The bereaved father of a 37-year-old man who took his own life in the middle of mental health difficulties has called for a system to alert families when prescription drugs are recommended so that they will know what hazards are attached to them. The appeal by the father, Kevin Stanley, was made at an inquest in front of a jury in Trim enquiring into the death of Alan Stanley in an incident involving a train near the old Mosney station in East Meath last year.

The man had been prescribed SSRI, a class of antidepressants that work by increasing serotonin levels in the brain to treat conditions like depression and anxiety. The drugs can help to balance serotonin levels which can be low in people with depression. The inquest conducted by Coroner for Meath Nathaniel Lacy heard from consultant pathologist Professor Muna Sabah that the deceased had suffered multiple injuries. Toxicology tests showed that he had no alcohol in his system but had multiple medications. As a result of her post mortem she concluded that the deceased had died from cranial and multi-organ injuries.

A deposition by Garda Enda Keogh, read to the inquest by Inspector Alan Roughneen , stated that he and a colleague were called to a location near the old Mosney train station where a person had been struck by a train. He spoke to a train driver there who informed him of an incident and had contacted emergency services. The Garda said he advanced down the track in the company of advance paramedic Fiona Guildea and they had come across the body of a man. The coroner was contacted and gave permission for the body to be removed from the scene to Navan mortuary. They met the father of the deceased who told them his son was missing from his home in East Meath.

The father of the deceased said the family had questions about “the overall duty of care” to their relative. The coroner replied that he was precluded by a section of the Coroners Act from investigating matters of criminal or civil liability. The father said his son was very excited to be going under the care of a psychiatrist and not a doctor “and he was very disappointed and a day and a half later he took his life”.
He said the family never knew about dangers attached to SSRIs whereas people in America “get a big black notice telling next of kin that”.
“We didn’t know SSRI had a danger”. He said that his son had “got a lot of attention but nobody took him in”.

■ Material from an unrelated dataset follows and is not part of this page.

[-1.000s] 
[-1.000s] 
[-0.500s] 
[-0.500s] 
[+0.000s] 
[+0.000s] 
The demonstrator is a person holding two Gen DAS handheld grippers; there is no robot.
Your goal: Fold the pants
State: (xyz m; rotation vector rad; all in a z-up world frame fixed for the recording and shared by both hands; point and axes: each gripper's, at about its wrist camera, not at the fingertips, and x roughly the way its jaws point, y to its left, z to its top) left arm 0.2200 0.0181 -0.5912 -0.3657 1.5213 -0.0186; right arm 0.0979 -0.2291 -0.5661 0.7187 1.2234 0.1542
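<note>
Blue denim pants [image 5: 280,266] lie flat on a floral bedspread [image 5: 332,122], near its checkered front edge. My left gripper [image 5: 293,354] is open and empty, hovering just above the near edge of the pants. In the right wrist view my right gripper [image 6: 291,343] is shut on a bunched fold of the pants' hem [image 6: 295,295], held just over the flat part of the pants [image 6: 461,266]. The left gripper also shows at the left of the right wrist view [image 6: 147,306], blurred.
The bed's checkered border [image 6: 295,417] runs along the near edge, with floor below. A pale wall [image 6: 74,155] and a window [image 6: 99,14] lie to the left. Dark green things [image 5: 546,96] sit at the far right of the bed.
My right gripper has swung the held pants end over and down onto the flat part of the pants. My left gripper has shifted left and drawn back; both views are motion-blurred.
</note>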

“There were so many dots that were not joined together, in our opinion.” The coroner said he could make a recommendation to the jury that when a patient is referred onwards to a psychiatrist that their family is warned about the possibility of the dangers attached to  antidepressant medication. The father replied that the family felt that, specifically for SSRI, a concerned person should be appointed and advised of the potential consequences of that medication. “You need a third party”. The inquest jury returned a verdict that the man’s death had been self-inflicted but added the recommendation suggested by the family of the deceased. Mr Lacy said he would forward that recommendation to the Hse and the Department of Health.

He hoped that that would help prevent similar deaths in the future. The coroner, along with Inspector Roughneen and solicitor Gerard O’Herlihy on behalf of the train driver and Irish Rail extended their condolences to the family of the deceased.